> _WHAT THE EXERCISE ASKS_
Each line of the material below should be reproduced exactly.

> _STORED DATA_
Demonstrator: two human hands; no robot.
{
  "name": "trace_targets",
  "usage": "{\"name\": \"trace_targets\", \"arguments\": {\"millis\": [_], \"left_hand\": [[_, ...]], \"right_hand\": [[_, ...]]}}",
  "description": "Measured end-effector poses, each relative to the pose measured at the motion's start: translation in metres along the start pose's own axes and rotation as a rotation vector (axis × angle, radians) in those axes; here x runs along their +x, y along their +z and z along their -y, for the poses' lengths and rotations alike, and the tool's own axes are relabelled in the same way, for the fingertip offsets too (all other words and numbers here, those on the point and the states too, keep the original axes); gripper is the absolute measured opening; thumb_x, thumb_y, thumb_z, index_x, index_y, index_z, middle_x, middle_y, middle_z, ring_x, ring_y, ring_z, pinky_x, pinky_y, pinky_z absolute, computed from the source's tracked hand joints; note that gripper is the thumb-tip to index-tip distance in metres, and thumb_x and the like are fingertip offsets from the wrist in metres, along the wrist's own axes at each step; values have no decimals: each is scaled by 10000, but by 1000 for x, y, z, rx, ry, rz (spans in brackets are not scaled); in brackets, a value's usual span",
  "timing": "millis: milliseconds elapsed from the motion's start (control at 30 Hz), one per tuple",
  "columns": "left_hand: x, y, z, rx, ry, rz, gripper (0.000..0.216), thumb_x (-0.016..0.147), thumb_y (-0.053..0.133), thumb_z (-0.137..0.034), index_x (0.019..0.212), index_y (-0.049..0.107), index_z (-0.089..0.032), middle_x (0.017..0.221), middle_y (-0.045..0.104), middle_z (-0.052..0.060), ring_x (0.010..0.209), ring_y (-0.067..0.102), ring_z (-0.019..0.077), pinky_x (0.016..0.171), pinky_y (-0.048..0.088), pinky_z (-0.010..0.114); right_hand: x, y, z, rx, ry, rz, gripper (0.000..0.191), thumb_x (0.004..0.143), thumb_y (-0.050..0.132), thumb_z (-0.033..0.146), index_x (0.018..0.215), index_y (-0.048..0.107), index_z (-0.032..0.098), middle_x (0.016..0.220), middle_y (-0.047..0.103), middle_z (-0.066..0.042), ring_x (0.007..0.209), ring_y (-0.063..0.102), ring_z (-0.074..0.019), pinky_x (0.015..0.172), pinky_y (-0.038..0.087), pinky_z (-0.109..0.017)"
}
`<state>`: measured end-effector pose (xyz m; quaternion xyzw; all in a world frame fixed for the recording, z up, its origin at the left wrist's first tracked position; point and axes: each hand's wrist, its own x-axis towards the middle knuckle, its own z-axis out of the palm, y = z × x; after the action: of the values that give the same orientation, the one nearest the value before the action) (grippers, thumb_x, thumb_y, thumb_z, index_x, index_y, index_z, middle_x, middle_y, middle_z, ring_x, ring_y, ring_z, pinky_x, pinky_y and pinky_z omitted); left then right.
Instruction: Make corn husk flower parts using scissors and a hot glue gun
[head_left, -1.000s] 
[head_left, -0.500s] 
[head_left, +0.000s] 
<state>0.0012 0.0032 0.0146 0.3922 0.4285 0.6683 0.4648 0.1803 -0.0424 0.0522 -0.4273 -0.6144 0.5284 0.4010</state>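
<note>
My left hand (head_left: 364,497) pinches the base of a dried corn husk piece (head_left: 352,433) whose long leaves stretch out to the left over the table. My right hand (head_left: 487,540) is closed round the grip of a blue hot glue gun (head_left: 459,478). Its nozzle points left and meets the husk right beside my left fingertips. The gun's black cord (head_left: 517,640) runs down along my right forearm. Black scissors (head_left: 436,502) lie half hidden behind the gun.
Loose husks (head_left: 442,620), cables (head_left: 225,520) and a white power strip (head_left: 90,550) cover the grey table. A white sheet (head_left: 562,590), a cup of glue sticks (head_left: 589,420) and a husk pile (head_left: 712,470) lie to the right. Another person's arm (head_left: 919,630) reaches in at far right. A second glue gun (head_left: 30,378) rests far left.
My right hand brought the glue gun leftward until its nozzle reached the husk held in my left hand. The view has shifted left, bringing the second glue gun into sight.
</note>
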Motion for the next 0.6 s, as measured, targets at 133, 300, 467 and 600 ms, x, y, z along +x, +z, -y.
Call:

> _TASK ANSWER_
Demonstrator: two human hands; no robot.
{
  "name": "trace_targets",
  "usage": "{\"name\": \"trace_targets\", \"arguments\": {\"millis\": [_], \"left_hand\": [[_, ...]], \"right_hand\": [[_, ...]]}}",
  "description": "Measured end-effector poses, each relative to the pose measured at the motion's start: translation in metres along the start pose's own axes and rotation as a rotation vector (axis × angle, radians) in those axes; here x runs along their +x, y along their +z and z along their -y, for the poses' lengths and rotations alike, and the tool's own axes are relabelled in the same way, for the fingertip offsets too (all other words and numbers here, those on the point and the states too, keep the original axes); gripper is the absolute measured opening; thumb_x, thumb_y, thumb_z, index_x, index_y, index_z, middle_x, middle_y, middle_z, ring_x, ring_y, ring_z, pinky_x, pinky_y, pinky_z absolute, computed from the source's tracked hand joints; note that gripper is the thumb-tip to index-tip distance in metres, and thumb_x and the like are fingertip offsets from the wrist in metres, along the wrist's own axes at each step; values have no decimals: each is scaled by 10000, but by 1000 for x, y, z, rx, ry, rz (spans in brackets are not scaled); in brackets, a value's usual span",
  "timing": "millis: milliseconds elapsed from the motion's start (control at 30 Hz), one per tuple",
  "columns": "left_hand: x, y, z, rx, ry, rz, gripper (0.000..0.216), thumb_x (-0.016..0.147), thumb_y (-0.053..0.133), thumb_z (-0.137..0.034), index_x (0.019..0.212), index_y (-0.049..0.107), index_z (-0.089..0.032), middle_x (0.017..0.221), middle_y (-0.045..0.104), middle_z (-0.052..0.060), ring_x (0.010..0.209), ring_y (-0.067..0.102), ring_z (-0.019..0.077), pinky_x (0.016..0.171), pinky_y (-0.048..0.088), pinky_z (-0.010..0.114); right_hand: x, y, z, rx, ry, rz, gripper (0.000..0.191), thumb_x (0.004..0.143), thumb_y (-0.050..0.132), thumb_z (-0.033..0.146), index_x (0.018..0.215), index_y (-0.048..0.107), index_z (-0.032..0.098), middle_x (0.016..0.220), middle_y (-0.047..0.103), middle_z (-0.066..0.042), ring_x (0.007..0.209), ring_y (-0.063..0.102), ring_z (-0.074..0.019), pinky_x (0.015..0.172), pinky_y (-0.038..0.087), pinky_z (-0.109..0.017)"
}
`<state>`: measured end-effector pose (xyz m; quaternion xyzw; all in a world frame fixed for the recording, z up, its origin at the left wrist's first tracked position; point and axes: each hand's wrist, its own x-axis towards the middle knuckle, its own z-axis out of the palm, y = z × x; after the action: of the values that give the same orientation, the one nearest the value before the action) (grippers, thumb_x, thumb_y, thumb_z, index_x, index_y, index_z, middle_x, middle_y, middle_z, ring_x, ring_y, ring_z, pinky_x, pinky_y and pinky_z omitted); left then right.
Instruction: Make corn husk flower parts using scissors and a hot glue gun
[head_left, -1.000s] 
[head_left, -0.500s] 
[head_left, +0.000s] 
<state>0.0012 0.0032 0.0146 0.3922 0.4285 0.6683 0.4648 0.1803 -0.0424 0.0522 -0.4273 -0.6144 0.5284 0.4010</state>
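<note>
My left hand (head_left: 364,497) pinches the base of a dried corn husk piece (head_left: 352,433) whose long leaves stretch out to the left over the table. My right hand (head_left: 487,540) is closed round the grip of a blue hot glue gun (head_left: 459,478). Its nozzle points left and meets the husk right beside my left fingertips. The gun's black cord (head_left: 517,640) runs down along my right forearm. Black scissors (head_left: 436,502) lie half hidden behind the gun.
Loose husks (head_left: 442,620), cables (head_left: 225,520) and a white power strip (head_left: 90,550) cover the grey table. A white sheet (head_left: 562,590), a cup of glue sticks (head_left: 589,420) and a husk pile (head_left: 712,470) lie to the right. Another person's arm (head_left: 919,630) reaches in at far right. A second glue gun (head_left: 30,378) rests far left.
My right hand brought the glue gun leftward until its nozzle reached the husk held in my left hand. The view has shifted left, bringing the second glue gun into sight.
</note>
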Motion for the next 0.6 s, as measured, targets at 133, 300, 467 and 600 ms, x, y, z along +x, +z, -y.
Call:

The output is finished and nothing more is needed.